▶ [Task brief]: Only the lines below from the one containing "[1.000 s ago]" through the one containing "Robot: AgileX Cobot" belong in the answer, set down exactly, with the pictures left out.

[Dataset entries]
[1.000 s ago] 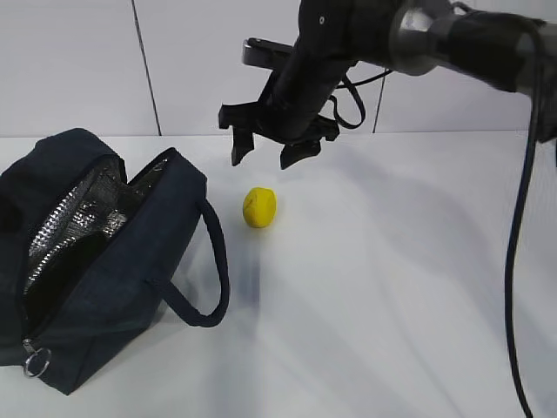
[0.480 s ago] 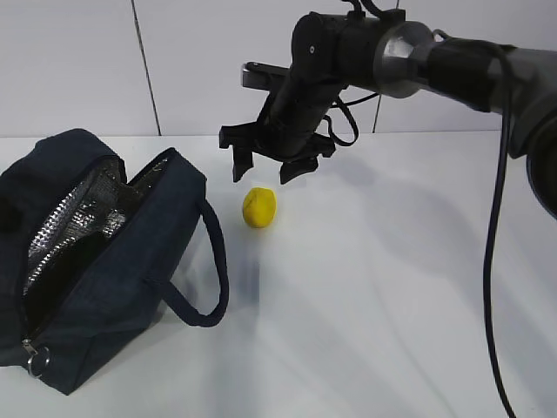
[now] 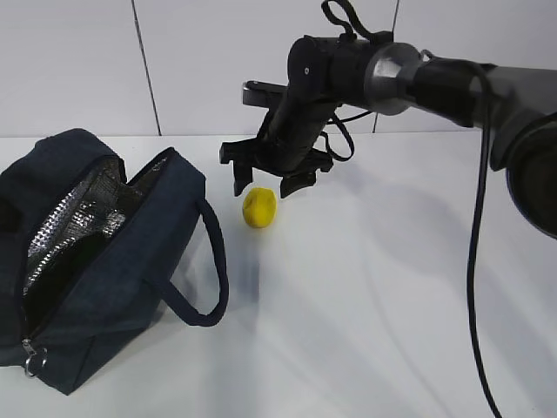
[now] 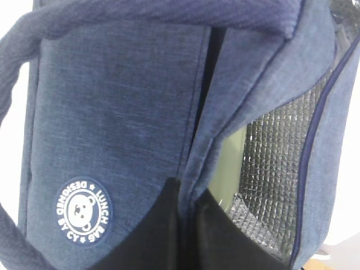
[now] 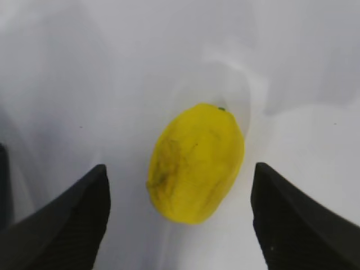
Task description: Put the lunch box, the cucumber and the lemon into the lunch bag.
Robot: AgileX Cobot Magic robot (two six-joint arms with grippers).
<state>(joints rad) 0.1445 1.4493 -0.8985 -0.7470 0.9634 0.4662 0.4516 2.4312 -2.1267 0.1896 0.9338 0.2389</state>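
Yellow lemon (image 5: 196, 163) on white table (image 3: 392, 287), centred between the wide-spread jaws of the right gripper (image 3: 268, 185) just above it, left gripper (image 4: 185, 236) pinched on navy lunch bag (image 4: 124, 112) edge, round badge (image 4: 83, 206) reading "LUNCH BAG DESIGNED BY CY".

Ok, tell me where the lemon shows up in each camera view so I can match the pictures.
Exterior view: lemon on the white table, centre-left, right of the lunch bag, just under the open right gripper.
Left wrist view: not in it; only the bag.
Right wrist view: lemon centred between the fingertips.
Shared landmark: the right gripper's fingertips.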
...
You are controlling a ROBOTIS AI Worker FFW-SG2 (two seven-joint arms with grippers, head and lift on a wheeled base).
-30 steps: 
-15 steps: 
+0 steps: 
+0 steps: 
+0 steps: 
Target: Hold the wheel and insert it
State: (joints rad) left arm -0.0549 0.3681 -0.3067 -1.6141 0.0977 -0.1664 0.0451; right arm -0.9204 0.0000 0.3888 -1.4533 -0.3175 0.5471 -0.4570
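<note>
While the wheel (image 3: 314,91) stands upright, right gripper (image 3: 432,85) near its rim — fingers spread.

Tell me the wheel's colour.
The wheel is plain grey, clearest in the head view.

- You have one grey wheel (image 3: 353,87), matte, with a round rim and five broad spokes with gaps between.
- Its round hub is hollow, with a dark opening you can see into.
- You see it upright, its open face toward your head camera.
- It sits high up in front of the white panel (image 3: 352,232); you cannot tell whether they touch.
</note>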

▶ [Response box]:
[1.000 s ago] 
[0.480 s ago] 
[now] 
[now] 
[now] 
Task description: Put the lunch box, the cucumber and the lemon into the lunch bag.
Robot: AgileX Cobot Magic robot (two six-joint arms with grippers).

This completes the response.